Explain again what it means to be Portuguese? Dino D' Santiago's opera

Photographs by Bruno Simão

It is remarkable that, on the same weekend, two of the city’s most renowned venues presented (completely sold-out) performances by artists with ties to Cape Verde: Marlene Monteiro Freitas, born in São Vicente, with the show “Nôt,” and Dino D’Santiago, whose parents are from the island of Santiago, with the opera “Adilson.” Both, particularly admirable, strike at the heart of the great issues of our time — immigrants, war, and storytelling.

It is important to correct the information that some newspapers have been repeating: Dino D’Santiago was not the first to create a Creole opera.

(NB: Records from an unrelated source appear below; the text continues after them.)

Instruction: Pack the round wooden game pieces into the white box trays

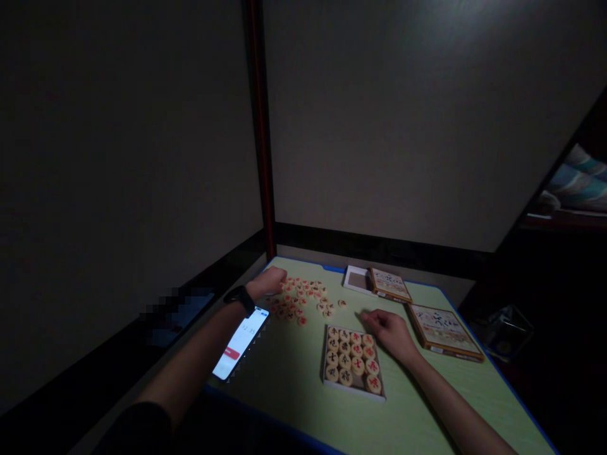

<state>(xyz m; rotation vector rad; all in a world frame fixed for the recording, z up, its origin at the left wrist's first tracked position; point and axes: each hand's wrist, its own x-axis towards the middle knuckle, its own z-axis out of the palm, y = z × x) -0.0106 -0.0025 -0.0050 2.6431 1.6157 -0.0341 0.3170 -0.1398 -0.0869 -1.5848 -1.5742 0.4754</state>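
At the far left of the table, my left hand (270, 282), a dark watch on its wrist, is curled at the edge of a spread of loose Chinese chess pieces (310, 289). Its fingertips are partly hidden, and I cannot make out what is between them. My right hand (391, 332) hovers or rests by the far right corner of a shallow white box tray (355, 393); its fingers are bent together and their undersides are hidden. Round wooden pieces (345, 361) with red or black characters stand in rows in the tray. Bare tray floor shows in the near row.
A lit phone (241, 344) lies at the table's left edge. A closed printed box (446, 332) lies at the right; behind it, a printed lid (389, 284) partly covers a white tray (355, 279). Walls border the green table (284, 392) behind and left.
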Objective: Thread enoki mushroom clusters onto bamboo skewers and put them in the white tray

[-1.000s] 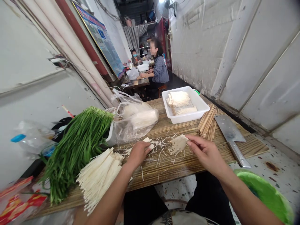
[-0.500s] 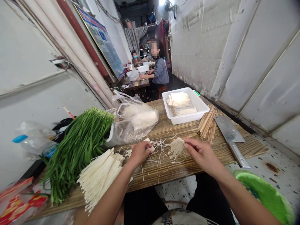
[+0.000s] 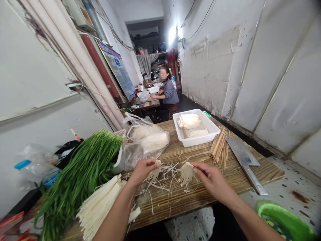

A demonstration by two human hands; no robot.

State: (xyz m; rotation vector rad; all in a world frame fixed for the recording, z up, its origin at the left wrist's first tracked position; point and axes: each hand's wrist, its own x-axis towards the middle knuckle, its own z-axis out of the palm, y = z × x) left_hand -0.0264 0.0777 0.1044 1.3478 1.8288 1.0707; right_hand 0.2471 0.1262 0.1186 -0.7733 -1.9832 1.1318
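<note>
My left hand point(image 3: 141, 170) is closed on a small tuft of pale enoki mushroom strands point(image 3: 154, 174), lifted just above the bamboo table point(image 3: 190, 197). My right hand point(image 3: 212, 180) pinches a flat fan-shaped bunch of enoki point(image 3: 186, 173) by its right end. Loose strands point(image 3: 170, 177) lie scattered between the two hands. A large pile of trimmed enoki point(image 3: 100, 204) lies at the near left. Bamboo skewers point(image 3: 220, 146) lie to the right of a white tray point(image 3: 208, 124) holding skewered bunches.
A heap of green chives point(image 3: 77, 177) lies on the left. A clear plastic bag point(image 3: 145, 140) of enoki sits behind my hands. A cleaver point(image 3: 244, 160) rests at the right. A green basin point(image 3: 286, 221) stands on the floor. Two people sit at a far table point(image 3: 146, 104).
The view has tilted upward. My left hand has lifted a tuft of strands off the table, and my right hand has drawn its bunch slightly left toward it.
</note>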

Already in 2008, the magnificent Ópera Crioulo, by choreographer António Tavares and music by Vasco Martins — both Cape Verdeans — premiered at the CCB, featuring Sara Tavares.

It was a good omen to start the year listening to Dino D’Santiago in Sines. Dressed in white, he radiated positive energy from the stage by the sea into the land where his father lived when he first arrived in Portugal. To a vibrant audience of Cape Verdeans, he recalled the many islanders who came to work at the port of Sines. Sines is an eleventh island of Cape Verde, just like Cova da Moura, Quarteira, and so many places in the world where kind Creoles preserve and transform cultures.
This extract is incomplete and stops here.